Venture studios can be efficient mechanisms for launching new companies because they can leverage shared resources, expertise, and processes across multiple startups. This approach should, in theory, increase the speed and reduce the costs of starting new businesses, though it does typically involve a trade-off in terms of equity and control for the entrepreneurs involved.

The ‘venture factory’ takes this a step further

The venture factory goes beyond a venture studio by operating a full blown factory, tooled and optimised for its own branded ventures first - only subsequently thinking about becoming a contract manufacturer for 3rd party ventures (as well). Like starting up as Google and then ending up as, well, Google Ventures - only with a real factory this time!

The venture factory has a carefully designed virtual space, a manufacturing process and methodology, specialist assembly lines, factory workers, robots, tools, quality control systems, and, most likely, a warehouse and distribution network. All designed around building and shipping ‘ventures’.

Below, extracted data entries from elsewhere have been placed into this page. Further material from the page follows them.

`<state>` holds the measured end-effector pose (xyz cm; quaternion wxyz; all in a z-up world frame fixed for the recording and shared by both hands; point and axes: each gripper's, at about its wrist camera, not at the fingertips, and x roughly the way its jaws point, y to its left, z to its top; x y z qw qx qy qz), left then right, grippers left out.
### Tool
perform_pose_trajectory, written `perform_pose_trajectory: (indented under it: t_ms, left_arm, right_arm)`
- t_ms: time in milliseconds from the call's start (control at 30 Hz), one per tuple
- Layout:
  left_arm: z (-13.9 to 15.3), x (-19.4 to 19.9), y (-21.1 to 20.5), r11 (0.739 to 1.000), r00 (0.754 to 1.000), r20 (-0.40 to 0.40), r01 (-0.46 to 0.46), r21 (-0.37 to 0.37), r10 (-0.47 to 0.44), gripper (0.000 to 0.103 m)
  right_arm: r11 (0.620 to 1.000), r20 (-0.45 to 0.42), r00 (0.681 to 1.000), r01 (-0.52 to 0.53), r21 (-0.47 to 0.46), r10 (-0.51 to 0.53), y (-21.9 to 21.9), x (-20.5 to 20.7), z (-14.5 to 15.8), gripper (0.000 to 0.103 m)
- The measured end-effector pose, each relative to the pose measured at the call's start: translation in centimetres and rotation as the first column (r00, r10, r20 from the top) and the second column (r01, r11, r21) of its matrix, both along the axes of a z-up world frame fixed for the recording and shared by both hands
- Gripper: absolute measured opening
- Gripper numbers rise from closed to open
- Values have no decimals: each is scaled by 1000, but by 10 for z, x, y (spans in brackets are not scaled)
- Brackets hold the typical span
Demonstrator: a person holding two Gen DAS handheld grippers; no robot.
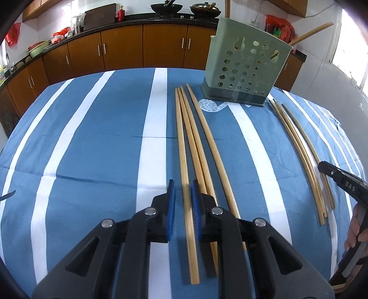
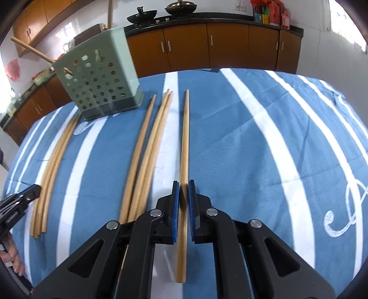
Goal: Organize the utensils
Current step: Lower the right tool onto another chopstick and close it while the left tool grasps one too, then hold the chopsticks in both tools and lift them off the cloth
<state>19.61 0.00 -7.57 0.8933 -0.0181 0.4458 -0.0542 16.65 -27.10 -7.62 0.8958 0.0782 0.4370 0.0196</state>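
Wooden chopsticks lie lengthwise on a blue cloth with white stripes (image 1: 92,142). My left gripper (image 1: 183,186) stands nearly closed around the leftmost chopstick (image 1: 180,138) of a small group. That stick touches the right pad, and a thin gap shows at the left pad. My right gripper (image 2: 183,186) is shut on a single chopstick (image 2: 185,138), apart from three others (image 2: 147,147) on its left. A green perforated holder (image 1: 246,66) (image 2: 99,76) stands at the far side with a chopstick (image 1: 310,33) leaning out of it.
Another bundle of chopsticks (image 1: 296,142) lies right of the holder, by the right gripper's fingers (image 1: 331,172). A person's hand (image 1: 356,230) shows at the edge. Brown kitchen cabinets (image 1: 161,46) and a counter with woks (image 1: 165,8) run behind the table.
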Motion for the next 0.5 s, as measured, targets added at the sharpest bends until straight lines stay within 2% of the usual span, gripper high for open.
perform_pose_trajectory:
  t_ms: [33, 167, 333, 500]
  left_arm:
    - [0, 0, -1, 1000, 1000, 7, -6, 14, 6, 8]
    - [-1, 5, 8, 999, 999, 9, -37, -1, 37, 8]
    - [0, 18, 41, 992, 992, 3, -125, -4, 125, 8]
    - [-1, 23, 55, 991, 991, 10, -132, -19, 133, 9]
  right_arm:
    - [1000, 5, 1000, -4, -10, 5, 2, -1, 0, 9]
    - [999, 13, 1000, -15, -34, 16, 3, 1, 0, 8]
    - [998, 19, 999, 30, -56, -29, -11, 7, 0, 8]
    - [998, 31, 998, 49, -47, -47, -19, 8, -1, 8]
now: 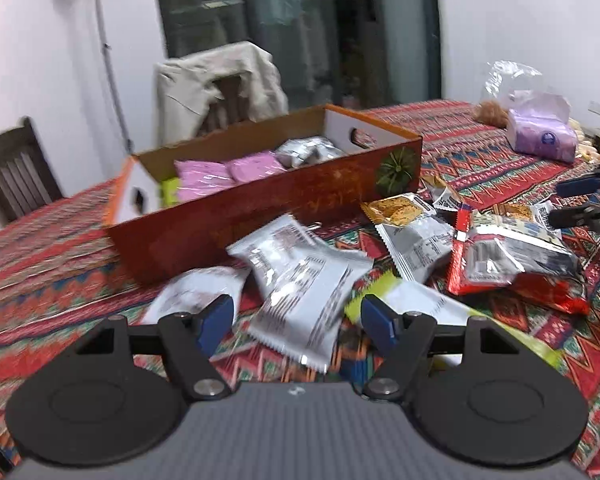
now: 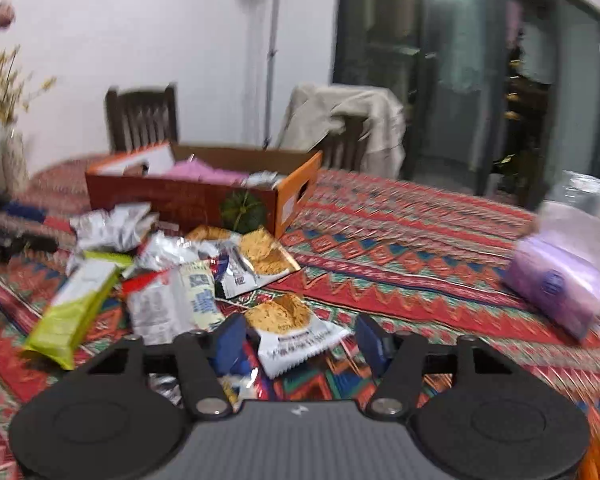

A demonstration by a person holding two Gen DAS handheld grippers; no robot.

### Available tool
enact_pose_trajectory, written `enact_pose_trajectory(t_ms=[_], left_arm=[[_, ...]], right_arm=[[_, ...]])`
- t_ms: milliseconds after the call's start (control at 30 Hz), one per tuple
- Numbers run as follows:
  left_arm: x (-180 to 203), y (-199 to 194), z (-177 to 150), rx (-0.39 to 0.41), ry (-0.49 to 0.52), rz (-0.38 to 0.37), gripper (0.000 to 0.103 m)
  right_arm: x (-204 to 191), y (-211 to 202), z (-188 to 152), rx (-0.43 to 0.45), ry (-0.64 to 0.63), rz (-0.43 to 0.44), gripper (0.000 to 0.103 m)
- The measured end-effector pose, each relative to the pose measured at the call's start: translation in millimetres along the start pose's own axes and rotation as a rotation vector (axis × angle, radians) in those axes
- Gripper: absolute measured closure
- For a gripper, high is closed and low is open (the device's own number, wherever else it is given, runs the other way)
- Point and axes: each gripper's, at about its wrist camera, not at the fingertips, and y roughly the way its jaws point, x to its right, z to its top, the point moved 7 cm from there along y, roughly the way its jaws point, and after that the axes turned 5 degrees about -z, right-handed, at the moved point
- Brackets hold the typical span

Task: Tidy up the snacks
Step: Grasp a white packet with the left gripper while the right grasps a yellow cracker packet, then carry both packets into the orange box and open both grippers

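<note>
An open red-brown cardboard box (image 1: 260,208) stands on the patterned tablecloth and holds pink packets (image 1: 228,170), a silver packet (image 1: 308,150) and a green one. Loose snack packets lie in front of it. My left gripper (image 1: 296,322) is open above a silver packet (image 1: 304,304), with a lime-and-white bar (image 1: 420,304) by its right finger. My right gripper (image 2: 300,340) is open over a cracker packet (image 2: 288,328). The box (image 2: 188,200) also shows in the right wrist view, with the lime bar (image 2: 76,304) at the left. The right gripper's fingers (image 1: 580,188) show at the left wrist view's right edge.
A purple tissue pack (image 1: 540,132) and a clear plastic bag (image 1: 508,80) sit at the table's far right. Two wooden chairs stand behind the table, one draped with a beige cloth (image 1: 220,84). A vase of dried flowers (image 2: 8,128) stands at the left.
</note>
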Motion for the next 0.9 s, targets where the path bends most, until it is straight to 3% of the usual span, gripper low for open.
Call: enact_pose_trajectory(t_ms=[200,233,267,467,567,700,900], left_arm=[[-13,35,1,-0.066,-0.023,-0.063,0.031],[-15,37,0,-0.069,-0.040,-0.074,0.038],[-16,40,-1,-0.077,-0.053,-0.090,0.052],[-13,38,-4,-0.074,-0.059,-0.084,0.057],[-13,20,-1,-0.054,-0.097,-0.078,0.057],[-11,-32,-1,0.036,-0.157,-0.065,0.057],[-1,-116,-37,0.117,-0.249,0.026,0.057]], right_arm=[[-9,49,0,-0.089,-0.088,0.036,0.046],[-9,55,0,-0.098,-0.090,0.039,0.045],[-9,58,0,-0.096,-0.081,0.048,0.045],[-7,65,2,-0.101,-0.016,0.070,0.054],[-8,60,3,-0.089,-0.020,0.040,0.059],[-4,33,4,-0.055,-0.007,0.005,0.060],[-10,-50,-4,0.030,0.055,-0.041,0.060]])
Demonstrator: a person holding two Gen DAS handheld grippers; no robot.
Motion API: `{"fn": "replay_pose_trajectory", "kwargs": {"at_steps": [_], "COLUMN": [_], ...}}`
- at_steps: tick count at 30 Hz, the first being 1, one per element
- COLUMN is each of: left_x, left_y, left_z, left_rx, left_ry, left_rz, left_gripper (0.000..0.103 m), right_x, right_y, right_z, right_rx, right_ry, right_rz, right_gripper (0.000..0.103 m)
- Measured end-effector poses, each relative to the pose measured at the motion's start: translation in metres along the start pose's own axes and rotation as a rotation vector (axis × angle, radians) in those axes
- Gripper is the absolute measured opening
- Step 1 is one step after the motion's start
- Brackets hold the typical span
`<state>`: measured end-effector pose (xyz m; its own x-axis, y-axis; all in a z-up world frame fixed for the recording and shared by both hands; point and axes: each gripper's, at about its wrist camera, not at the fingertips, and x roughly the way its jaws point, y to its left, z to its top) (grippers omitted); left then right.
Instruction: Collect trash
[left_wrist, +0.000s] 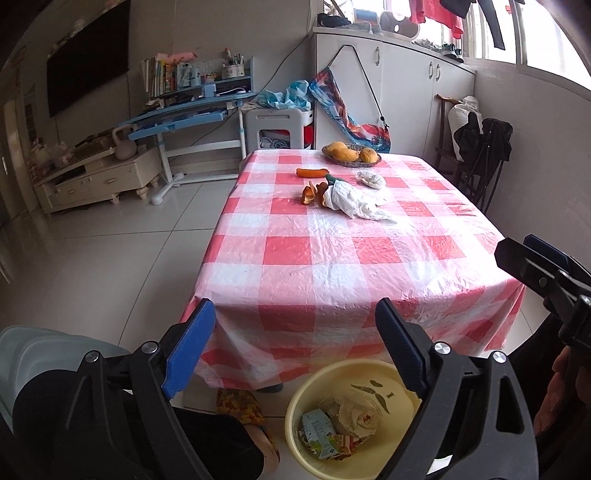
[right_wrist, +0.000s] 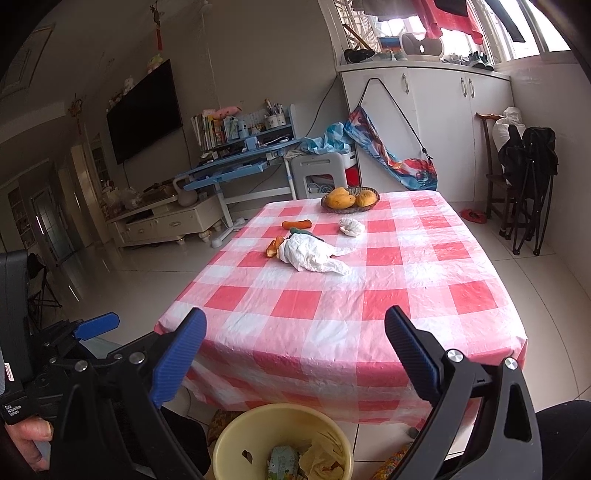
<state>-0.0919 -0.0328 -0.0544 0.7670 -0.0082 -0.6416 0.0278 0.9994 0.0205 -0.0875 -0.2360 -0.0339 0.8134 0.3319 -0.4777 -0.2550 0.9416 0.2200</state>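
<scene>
Both empty: our left gripper (left_wrist: 295, 347) and right gripper (right_wrist: 295, 350) gape wide over the bin (left_wrist: 295, 413). Next, reach ahead, pinch the tissue (left_wrist: 351, 201) low.

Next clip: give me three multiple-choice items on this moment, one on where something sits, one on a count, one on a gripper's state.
1. Where is the yellow bin?
A. on the table
B. on the floor by the table's near edge
C. on the desk

2. How many mangoes lie in the basket?
A. at least two
B. none
C. six

3. How does the left gripper stand?
A. shut on a tissue
B. shut, empty
C. open, empty

Key: 1 B, the bin stands on the tiles below the checked tablecloth; 2 A, two show clearly from the right wrist; 3 C, its blue pads stand wide apart with nothing between.
</scene>
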Motion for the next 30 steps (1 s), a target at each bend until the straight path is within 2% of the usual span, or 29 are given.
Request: {"fn": "replay_pose_trajectory", "kwargs": {"at_steps": [24,30], "left_x": [0.001,0.001], "left_y": [0.002,0.009], "left_z": [0.002,0.01], "left_rx": [-0.023,-0.065], "left_ry": [-0.008,-0.013], "left_rz": [0.008,0.004], "left_gripper": [0.085,0.085], "right_x": [0.005,0.027], "right_y": [0.008,0.008], "right_z": [-0.004,0.006], "right_rx": [-0.032,-0.037], "right_ry": [0.03,0.074], "right_rz": [-0.004,0.005], "right_gripper": [0.093,0.093]}}
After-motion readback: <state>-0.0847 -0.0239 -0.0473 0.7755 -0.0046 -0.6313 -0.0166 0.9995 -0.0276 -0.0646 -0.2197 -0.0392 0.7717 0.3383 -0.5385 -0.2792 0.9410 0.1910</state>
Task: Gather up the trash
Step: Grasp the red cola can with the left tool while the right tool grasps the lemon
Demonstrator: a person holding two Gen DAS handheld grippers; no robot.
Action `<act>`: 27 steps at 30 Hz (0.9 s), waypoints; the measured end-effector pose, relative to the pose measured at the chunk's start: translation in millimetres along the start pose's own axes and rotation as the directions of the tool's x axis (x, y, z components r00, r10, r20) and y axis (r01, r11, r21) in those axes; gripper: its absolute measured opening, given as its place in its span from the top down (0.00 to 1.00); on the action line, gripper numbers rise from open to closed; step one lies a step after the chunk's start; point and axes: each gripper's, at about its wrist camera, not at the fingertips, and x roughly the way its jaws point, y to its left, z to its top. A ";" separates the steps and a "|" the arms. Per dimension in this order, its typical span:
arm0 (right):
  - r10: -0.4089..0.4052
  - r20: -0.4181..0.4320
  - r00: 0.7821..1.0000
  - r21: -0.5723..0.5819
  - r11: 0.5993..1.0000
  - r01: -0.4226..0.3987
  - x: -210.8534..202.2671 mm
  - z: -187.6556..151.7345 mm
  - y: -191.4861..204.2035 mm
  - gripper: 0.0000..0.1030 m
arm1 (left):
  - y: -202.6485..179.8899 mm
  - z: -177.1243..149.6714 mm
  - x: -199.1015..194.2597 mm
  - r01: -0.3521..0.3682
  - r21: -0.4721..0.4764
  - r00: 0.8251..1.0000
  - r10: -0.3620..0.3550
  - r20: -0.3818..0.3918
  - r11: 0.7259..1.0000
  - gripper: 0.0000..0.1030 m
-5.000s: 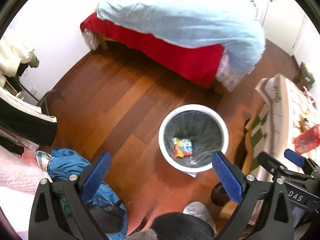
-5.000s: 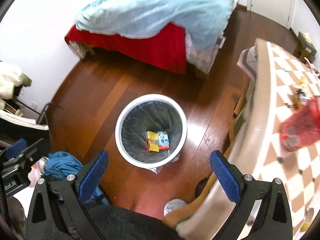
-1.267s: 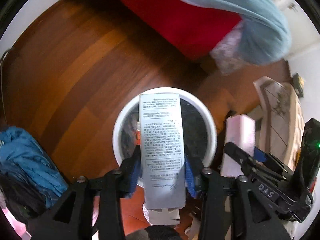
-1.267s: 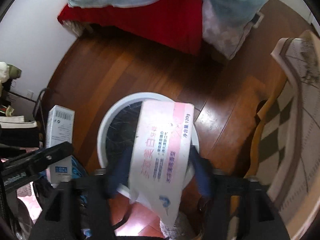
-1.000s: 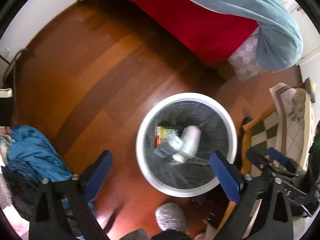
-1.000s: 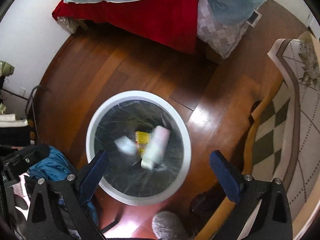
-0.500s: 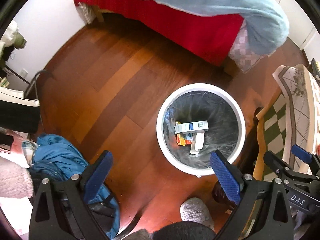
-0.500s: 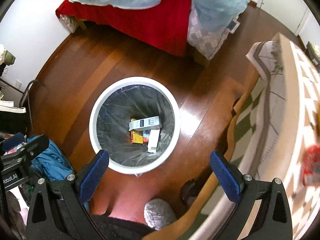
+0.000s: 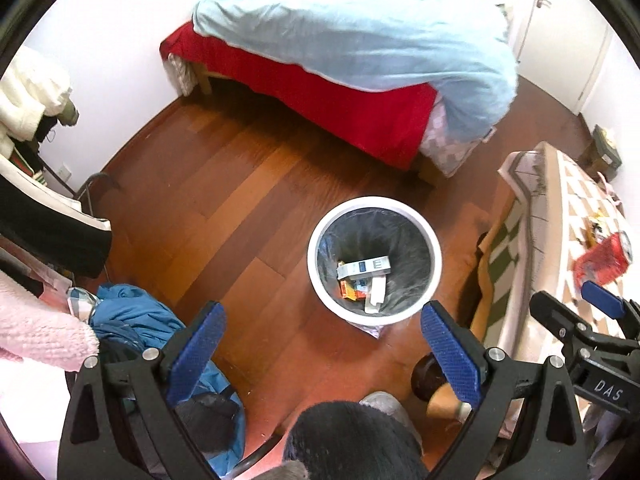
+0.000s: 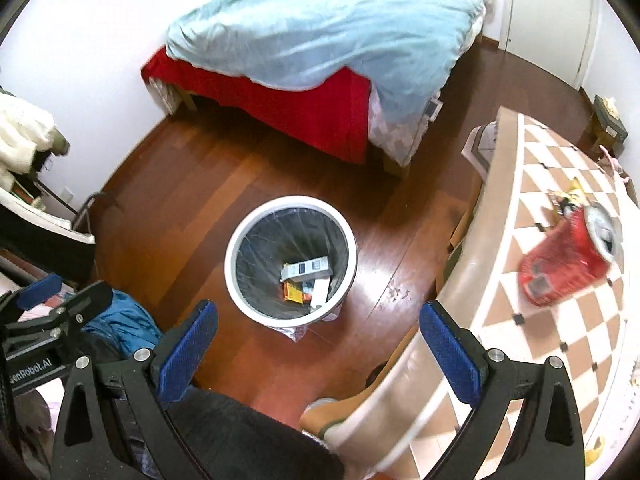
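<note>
Wooden floor (image 10: pixel 192 208) lies bare around the white bin (image 10: pixel 234 276), bed (image 9: pixel 320 80) beyond. Checkered table (image 10: pixel 560 320) edge crowds the right, red can (image 10: pixel 560 264) lying on it. Bin holds boxes (image 9: pixel 364 267). Left gripper (image 9: pixel 320 344) and right gripper (image 10: pixel 316 344) both gape wide, empty.

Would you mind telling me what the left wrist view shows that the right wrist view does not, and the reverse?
Only the left wrist view shows the pink fuzzy fabric at its left edge. Only the right wrist view shows the red can's open top and the yellow scrap low on the checkered table. Both show the white bin holding boxes, the bed, the blue clothing, and both claws, left and right, open and empty.
</note>
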 end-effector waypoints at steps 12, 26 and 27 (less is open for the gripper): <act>0.052 0.126 0.991 0.175 0.982 -0.074 -108.3 -51.7 -60.1 0.01 | -51.7 -31.5 -72.0 0.006 0.046 0.996 -0.011 0.093 0.999 0.03; -0.240 -0.084 0.967 0.662 0.712 0.234 -130.5 -205.5 -307.1 0.01 | -262.4 -114.1 6.2 0.126 0.317 0.991 -0.104 -0.084 0.940 0.03; -0.240 -0.092 0.966 0.692 0.683 0.235 -128.0 -214.8 -319.1 0.01 | -275.4 -119.4 13.8 0.128 0.335 0.990 -0.100 -0.101 0.934 0.03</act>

The venture factory of tomorrow

The components of a venture factory

For a venture factory to work it will likely need a number of core components:

Innovation methodology - step by step venture manufacturing process

Mach49, a growth incubator for large corporations (is that an oxymoron?) has a simple 4 step process which includes ideate, incubate, accelerate and scale. It recently published a book about it called ‘The Unicorn Within’, which is a nice read and great if you can get one. A unicorn that is.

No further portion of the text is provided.